Retinoid and fatty-acid-binding protein (RfaBp) (BTT07678_1) was downregulated. RfaBp was found to be upregulated upon injection of LPS in Drosophila during a proteomic study [59]. Notch (upregulated BTT09545_1) is involved is involved in many signaling events in development including the specification of crystal cells in Drosophila melanogaster[60]. Finally, several orthologs of putative Drosophila immune loci were found to be differentially expressed (CG5527: BTT08512_1, CG12505: BTT00934_1, CG13323: BTT38025_1, BTT38087_1, CG17560: BTT02877_1 downregulated, BTT05845_1CG18348: BTT20843_1).

Genes alternatively spliced depending on host genotype – parasite genotype interactions (Specificity)

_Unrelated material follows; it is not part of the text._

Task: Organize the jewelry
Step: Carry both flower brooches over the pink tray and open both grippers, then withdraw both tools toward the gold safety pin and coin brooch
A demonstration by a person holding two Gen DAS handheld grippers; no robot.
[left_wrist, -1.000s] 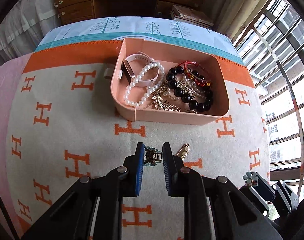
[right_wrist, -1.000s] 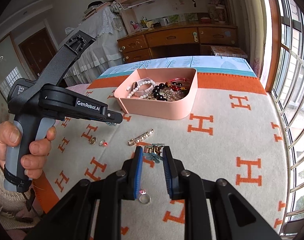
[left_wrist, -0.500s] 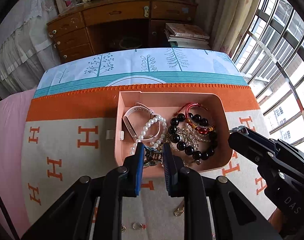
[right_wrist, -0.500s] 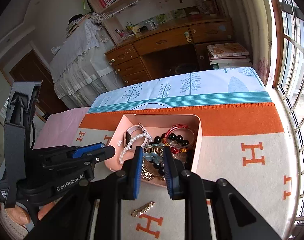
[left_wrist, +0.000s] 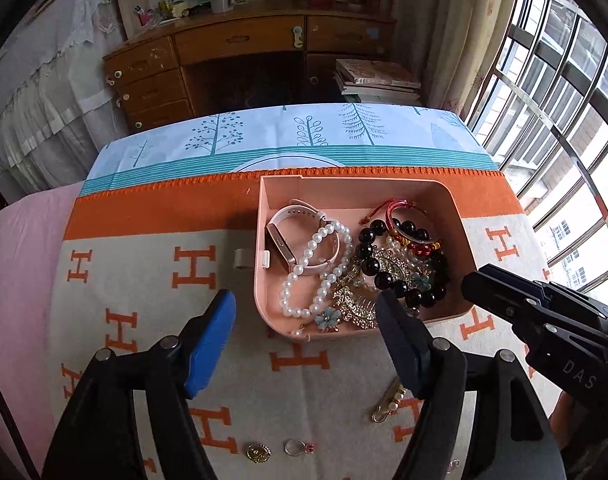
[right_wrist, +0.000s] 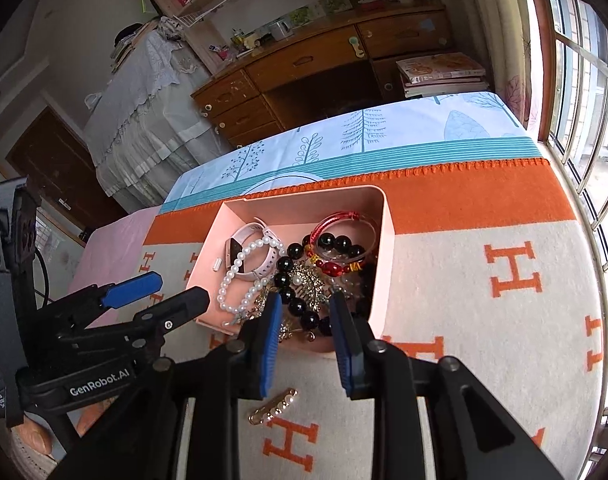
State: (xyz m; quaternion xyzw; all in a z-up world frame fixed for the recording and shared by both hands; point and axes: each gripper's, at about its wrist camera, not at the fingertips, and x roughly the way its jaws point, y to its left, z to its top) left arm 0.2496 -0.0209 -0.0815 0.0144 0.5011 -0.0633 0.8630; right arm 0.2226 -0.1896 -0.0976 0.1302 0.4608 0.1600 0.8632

Using an interaction model in DEXSeq we identified genes which show differential exon usage due to the interaction of strain and colony (FDR < 0.01). The complete output of the DEXSeq analysis is available in the Additional file 2: Table S2. 615 loci displayed alternative splicing depending on the the interaction between the host genotype and the parasite genotype. The sequences, statistics and annotations for these loci is available in the Additional file 3: Table S3. 98 of the loci had a significant match against the Insect Innate Immunity Database (IIID). Eleven of these are related to receptors including lectins (XLOC_007616 XLOC_007614 XLOC_007613, XLOC_012985, XLOC_011830 XLOC_011825), beta-1,3-glucan recognition protein (XLOC_003146 XLOC_003142 XLOC_003143) and seven transcripts relating to immunoglobulin and fibronectin domains (XLOC_006019, XLOC_006020, XLOC_010845 XLOC_010849, XLOC_012355, XLOC_013957, XLOC_012379, XLOC_014287). Several of these transcripts containing immunogloblin and fibronectin domains returned Dscam as a blast hit. The transcript with the largest number of alternatively spliced exons was XLOC_010845 XLOC_010849 with 25 variable exons out of 71 total exons (see Figure 4). Against the Bombus terrestris genome a blast search of XLOC_010845 XLOC_010849 returned a twitchin-like gene (XM_003393691). XLOC_010845 XL OC_010849 aligns with the first 31,160 base pairs of the twitchin-like gene (80,078 bp in total). Our cufflinks Twitchin gene model matches almost perfectly the one generated automatically by the Bombus genome team.
Figure 4

Twitchin (XLOC_010845 XLOC_010849) differential exon usage for each of the four host-parasite strain combinations (K6, K8 Q6, Q8). DEXSeq removes the gene-level changes in expression so the differential exon usage is clear. Below is the gene model produced by our cufflinks analysis. The grey blocks are normal exons, the purple blocks represent those exons showing alternative splicing.

Conclusions

We present a comprehensive transcriptomic analysis of gene expression in this important model host-parasite system. We have identified 489 bumblebee genes whose expression are changed upon infection with Crithidia. We also found 591 genes whose expression is associated with the interaction between host and parasite genotypes and therefore show specificity in their expression patterns. Six hundred and fifteen genes showed alternative splicing in response to parasite-strain interactions.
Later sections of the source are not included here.